*** Opening Data shown ***

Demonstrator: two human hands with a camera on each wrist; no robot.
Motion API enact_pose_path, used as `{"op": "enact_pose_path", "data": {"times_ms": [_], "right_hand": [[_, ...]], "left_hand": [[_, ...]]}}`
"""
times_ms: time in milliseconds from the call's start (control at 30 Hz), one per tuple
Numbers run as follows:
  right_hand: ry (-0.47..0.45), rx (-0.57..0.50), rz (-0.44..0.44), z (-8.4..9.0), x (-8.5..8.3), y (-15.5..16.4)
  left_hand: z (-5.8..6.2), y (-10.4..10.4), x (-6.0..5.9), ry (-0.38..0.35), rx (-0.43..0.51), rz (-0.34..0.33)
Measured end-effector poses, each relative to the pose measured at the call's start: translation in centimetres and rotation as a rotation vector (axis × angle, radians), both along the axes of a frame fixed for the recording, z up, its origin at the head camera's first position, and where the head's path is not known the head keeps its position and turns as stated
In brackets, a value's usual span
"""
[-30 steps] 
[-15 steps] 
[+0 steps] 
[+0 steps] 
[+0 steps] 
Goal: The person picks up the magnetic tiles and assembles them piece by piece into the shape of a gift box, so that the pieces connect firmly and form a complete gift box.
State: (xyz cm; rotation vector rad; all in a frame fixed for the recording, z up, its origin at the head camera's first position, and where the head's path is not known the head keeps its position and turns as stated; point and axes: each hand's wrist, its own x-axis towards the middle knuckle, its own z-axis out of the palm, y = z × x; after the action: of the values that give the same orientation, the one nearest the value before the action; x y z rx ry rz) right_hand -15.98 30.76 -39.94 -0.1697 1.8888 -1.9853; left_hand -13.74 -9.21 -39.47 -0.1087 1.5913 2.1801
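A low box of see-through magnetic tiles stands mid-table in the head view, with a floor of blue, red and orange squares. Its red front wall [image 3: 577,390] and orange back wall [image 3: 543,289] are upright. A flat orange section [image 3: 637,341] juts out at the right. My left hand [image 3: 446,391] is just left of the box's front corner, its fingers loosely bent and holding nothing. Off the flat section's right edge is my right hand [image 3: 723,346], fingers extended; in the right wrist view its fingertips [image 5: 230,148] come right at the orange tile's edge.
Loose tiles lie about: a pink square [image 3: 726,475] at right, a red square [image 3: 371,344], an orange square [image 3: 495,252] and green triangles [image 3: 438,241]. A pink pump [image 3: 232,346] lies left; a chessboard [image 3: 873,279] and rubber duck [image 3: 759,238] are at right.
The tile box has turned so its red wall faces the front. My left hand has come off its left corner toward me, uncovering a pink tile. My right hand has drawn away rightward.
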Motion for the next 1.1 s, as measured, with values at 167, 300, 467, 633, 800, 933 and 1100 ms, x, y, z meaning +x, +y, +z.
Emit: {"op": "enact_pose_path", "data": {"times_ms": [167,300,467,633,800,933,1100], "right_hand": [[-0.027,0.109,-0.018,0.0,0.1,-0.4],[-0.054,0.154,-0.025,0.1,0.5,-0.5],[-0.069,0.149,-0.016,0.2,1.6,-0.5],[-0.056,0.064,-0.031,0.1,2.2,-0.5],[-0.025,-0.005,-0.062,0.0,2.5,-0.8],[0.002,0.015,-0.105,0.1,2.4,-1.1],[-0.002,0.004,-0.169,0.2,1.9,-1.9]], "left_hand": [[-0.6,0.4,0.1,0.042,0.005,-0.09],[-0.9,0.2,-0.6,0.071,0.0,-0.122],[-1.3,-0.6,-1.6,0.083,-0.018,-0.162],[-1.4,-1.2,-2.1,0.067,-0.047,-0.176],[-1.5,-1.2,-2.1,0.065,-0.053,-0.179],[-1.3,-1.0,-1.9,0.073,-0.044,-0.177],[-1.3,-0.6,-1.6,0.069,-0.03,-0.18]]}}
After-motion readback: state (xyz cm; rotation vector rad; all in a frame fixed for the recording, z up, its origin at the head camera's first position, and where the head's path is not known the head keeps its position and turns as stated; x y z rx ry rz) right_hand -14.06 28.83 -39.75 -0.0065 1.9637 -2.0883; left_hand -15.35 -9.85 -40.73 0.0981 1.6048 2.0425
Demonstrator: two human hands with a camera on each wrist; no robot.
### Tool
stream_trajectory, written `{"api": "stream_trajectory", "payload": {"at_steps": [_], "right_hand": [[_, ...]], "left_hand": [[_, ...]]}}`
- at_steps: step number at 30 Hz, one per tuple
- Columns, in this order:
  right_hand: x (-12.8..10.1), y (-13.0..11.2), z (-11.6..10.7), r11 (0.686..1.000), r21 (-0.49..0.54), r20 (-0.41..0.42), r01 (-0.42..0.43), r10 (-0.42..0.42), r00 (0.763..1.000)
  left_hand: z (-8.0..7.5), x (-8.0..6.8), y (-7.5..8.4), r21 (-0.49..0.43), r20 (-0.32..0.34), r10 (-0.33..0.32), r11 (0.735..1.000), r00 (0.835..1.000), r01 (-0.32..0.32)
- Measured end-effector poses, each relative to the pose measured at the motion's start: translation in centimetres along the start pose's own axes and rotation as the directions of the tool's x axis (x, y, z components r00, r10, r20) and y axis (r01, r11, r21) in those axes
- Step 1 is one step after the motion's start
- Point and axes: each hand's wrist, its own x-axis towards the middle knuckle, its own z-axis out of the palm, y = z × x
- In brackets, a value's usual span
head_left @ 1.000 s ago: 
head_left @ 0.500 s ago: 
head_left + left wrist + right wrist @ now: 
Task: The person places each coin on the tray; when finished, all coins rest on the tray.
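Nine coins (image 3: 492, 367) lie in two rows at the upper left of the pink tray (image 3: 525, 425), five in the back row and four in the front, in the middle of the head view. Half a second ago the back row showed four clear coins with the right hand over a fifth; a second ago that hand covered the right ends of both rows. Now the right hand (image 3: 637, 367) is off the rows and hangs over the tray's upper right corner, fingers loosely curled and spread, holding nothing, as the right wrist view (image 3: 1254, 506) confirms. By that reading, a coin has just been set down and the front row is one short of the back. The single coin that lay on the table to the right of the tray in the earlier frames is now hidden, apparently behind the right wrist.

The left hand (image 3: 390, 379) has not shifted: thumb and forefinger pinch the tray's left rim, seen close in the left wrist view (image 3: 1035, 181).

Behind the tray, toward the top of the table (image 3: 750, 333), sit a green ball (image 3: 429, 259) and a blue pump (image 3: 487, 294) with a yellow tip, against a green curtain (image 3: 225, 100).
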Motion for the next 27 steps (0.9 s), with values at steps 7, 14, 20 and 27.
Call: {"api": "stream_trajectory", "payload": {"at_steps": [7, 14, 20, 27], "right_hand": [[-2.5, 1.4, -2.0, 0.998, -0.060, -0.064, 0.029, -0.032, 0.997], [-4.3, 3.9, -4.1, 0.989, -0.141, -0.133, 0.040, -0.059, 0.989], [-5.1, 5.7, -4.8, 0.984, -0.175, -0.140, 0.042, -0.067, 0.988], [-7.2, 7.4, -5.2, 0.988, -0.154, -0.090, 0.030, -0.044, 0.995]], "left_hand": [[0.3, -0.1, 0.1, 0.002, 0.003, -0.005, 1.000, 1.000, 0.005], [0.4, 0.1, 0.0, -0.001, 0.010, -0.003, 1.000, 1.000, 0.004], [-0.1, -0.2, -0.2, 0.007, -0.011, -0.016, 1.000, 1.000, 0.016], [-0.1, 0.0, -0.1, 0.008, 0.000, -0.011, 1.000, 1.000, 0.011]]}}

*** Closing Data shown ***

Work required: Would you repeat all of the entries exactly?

Problem solution:
Demonstrator: two human hands with a camera on each wrist; no robot.
Motion API enact_pose_path, used as `{"op": "enact_pose_path", "data": {"times_ms": [_], "right_hand": [[_, ...]], "left_hand": [[_, ...]]}}`
"""
times_ms: time in milliseconds from the call's start (control at 30 Hz), one per tuple
Numbers run as follows:
  right_hand: ry (-0.47..0.45), rx (-0.57..0.50), rz (-0.44..0.44), z (-8.4..9.0), x (-8.5..8.3), y (-15.5..16.4)
  left_hand: z (-5.8..6.2), y (-10.4..10.4), x (-6.0..5.9), ry (-0.38..0.35), rx (-0.43..0.51), rz (-0.34..0.33)
Measured end-effector poses, each relative to the pose measured at the call's start: translation in centimetres and rotation as a rotation vector (axis × angle, radians), both along the axes of a frame fixed for the recording, z up, its origin at the head camera's first position, and where the head's path is not known the head keeps its position and turns as stated
In brackets, a value's usual span
"""
[-30 steps] 
[-15 steps] 
[+0 steps] 
[+0 steps] 
[+0 steps] 
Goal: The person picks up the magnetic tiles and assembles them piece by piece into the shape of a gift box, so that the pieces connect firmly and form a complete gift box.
State: (xyz cm; rotation vector rad; all in a frame fixed for the recording, z up, its origin at the head camera's first position, and where the head's path is not known the head keeps its position and turns as stated; point and axes: each hand's wrist, its own x-axis towards the middle knuckle, its own z-axis out of the palm, y = z × x; after the action: of the values that give the same orientation, the one nearest the value before the action; x y z rx ry rz) right_hand -15.98 30.76 -39.94 -0.1697 1.8888 -1.9853; left_hand -13.74 -9.21 -39.47 -0.1087 1.5913 2.1801
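A low box of see-through magnetic tiles stands mid-table in the head view, with a floor of blue, red and orange squares. Its red front wall [image 3: 577,390] and orange back wall [image 3: 543,289] are upright. A flat orange section [image 3: 637,341] juts out at the right. My left hand [image 3: 446,391] is just left of the box's front corner, its fingers loosely bent and holding nothing. Off the flat section's right edge is my right hand [image 3: 723,346], fingers extended; in the right wrist view its fingertips [image 5: 230,148] come right at the orange tile's edge.
Loose tiles lie about: a pink square [image 3: 726,475] at right, a red square [image 3: 371,344], an orange square [image 3: 495,252] and green triangles [image 3: 438,241]. A pink pump [image 3: 232,346] lies left; a chessboard [image 3: 873,279] and rubber duck [image 3: 759,238] are at right.
The tile box has turned so its red wall faces the front. My left hand has come off its left corner toward me, uncovering a pink tile. My right hand has drawn away rightward.
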Motion for the next 1.1 s, as measured, with values at 167, 300, 467, 633, 800, 933 and 1100 ms, x, y, z meaning +x, +y, +z.
Emit: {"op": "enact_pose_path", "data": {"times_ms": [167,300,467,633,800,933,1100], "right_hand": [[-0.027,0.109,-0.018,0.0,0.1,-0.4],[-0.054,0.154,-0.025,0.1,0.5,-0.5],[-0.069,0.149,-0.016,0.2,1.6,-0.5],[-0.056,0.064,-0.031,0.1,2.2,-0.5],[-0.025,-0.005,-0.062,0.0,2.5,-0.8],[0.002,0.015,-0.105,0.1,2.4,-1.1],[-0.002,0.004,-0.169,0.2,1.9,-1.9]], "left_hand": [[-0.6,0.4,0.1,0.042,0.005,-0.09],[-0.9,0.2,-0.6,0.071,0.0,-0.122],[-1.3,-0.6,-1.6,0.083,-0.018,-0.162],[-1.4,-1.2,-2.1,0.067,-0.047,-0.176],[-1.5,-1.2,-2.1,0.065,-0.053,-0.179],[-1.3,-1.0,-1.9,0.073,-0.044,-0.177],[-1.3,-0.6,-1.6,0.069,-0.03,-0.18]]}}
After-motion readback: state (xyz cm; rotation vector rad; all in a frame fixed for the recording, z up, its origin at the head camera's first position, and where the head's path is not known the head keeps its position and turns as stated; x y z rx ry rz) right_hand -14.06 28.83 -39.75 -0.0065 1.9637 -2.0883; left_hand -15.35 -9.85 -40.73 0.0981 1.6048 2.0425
Demonstrator: two human hands with a camera on each wrist; no robot.
### Tool
stream_trajectory, written `{"api": "stream_trajectory", "payload": {"at_steps": [_], "right_hand": [[_, ...]], "left_hand": [[_, ...]]}}`
- at_steps: step number at 30 Hz, one per tuple
- Columns, in this order:
  right_hand: x (-12.8..10.1), y (-13.0..11.2), z (-11.6..10.7), r11 (0.686..1.000), r21 (-0.49..0.54), r20 (-0.41..0.42), r01 (-0.42..0.43), r10 (-0.42..0.42), r00 (0.763..1.000)
  left_hand: z (-8.0..7.5), x (-8.0..6.8), y (-7.5..8.4), r21 (-0.49..0.43), r20 (-0.32..0.34), r10 (-0.33..0.32), r11 (0.735..1.000), r00 (0.835..1.000), r01 (-0.32..0.32)
- Measured end-effector poses, each relative to the pose measured at the motion's start: translation in centimetres along the start pose's own axes and rotation as the directions of the tool's x axis (x, y, z components r00, r10, r20) and y axis (r01, r11, r21) in those axes
- Step 1 is one step after the motion's start
- Point and axes: each hand's wrist, its own x-axis towards the middle knuckle, its own z-axis out of the palm, y = z × x
- In brackets, a value's usual span
head_left @ 1.000 s ago: 
head_left @ 0.500 s ago: 
head_left + left wrist + right wrist @ now: 
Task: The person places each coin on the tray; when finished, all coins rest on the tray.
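Nine coins (image 3: 492, 367) lie in two rows at the upper left of the pink tray (image 3: 525, 425), five in the back row and four in the front, in the middle of the head view. Half a second ago the back row showed four clear coins with the right hand over a fifth; a second ago that hand covered the right ends of both rows. Now the right hand (image 3: 637, 367) is off the rows and hangs over the tray's upper right corner, fingers loosely curled and spread, holding nothing, as the right wrist view (image 3: 1254, 506) confirms. By that reading, a coin has just been set down and the front row is one short of the back. The single coin that lay on the table to the right of the tray in the earlier frames is now hidden, apparently behind the right wrist.

The left hand (image 3: 390, 379) has not shifted: thumb and forefinger pinch the tray's left rim, seen close in the left wrist view (image 3: 1035, 181).

Behind the tray, toward the top of the table (image 3: 750, 333), sit a green ball (image 3: 429, 259) and a blue pump (image 3: 487, 294) with a yellow tip, against a green curtain (image 3: 225, 100).
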Motion for the next 27 steps (0.9 s), with values at steps 7, 14, 20 and 27.
Call: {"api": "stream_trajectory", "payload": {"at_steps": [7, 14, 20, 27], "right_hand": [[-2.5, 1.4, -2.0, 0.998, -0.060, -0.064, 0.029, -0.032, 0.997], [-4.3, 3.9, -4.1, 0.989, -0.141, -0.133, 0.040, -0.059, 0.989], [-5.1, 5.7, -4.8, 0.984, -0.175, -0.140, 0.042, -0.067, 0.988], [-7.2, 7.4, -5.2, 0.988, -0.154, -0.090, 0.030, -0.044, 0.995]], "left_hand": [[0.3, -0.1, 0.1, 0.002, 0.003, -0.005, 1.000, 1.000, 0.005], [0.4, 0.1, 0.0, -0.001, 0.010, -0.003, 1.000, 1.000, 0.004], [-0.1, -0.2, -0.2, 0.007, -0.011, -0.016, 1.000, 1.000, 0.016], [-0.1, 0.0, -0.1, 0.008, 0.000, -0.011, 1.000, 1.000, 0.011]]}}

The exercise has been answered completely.